* [TASK BRIEF]
Any picture in the listing is left out of the copy; all else is duplicated exactly.

* [RAW DATA]
--
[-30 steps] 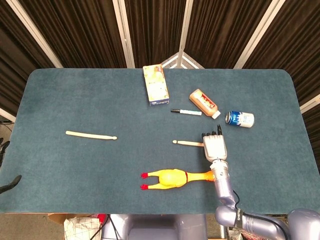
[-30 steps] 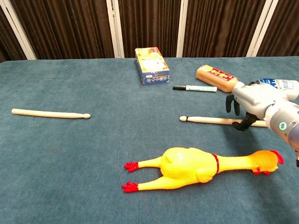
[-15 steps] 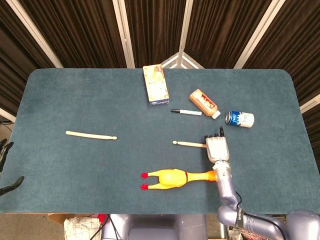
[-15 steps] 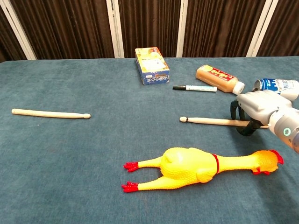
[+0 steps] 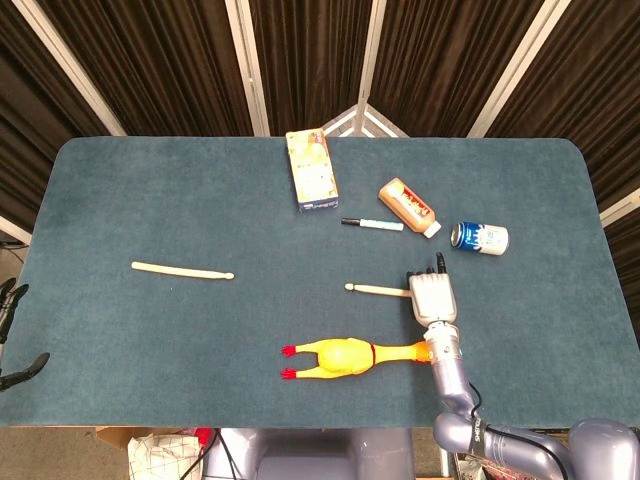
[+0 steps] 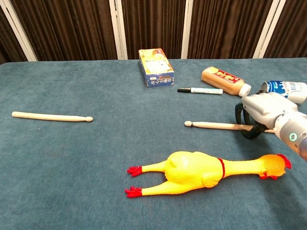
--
* [EXPECTED ANSWER]
[-30 steps] 
[-30 steps] 
[-15 steps] 
[-15 steps] 
[+0 steps] 
[+0 steps] 

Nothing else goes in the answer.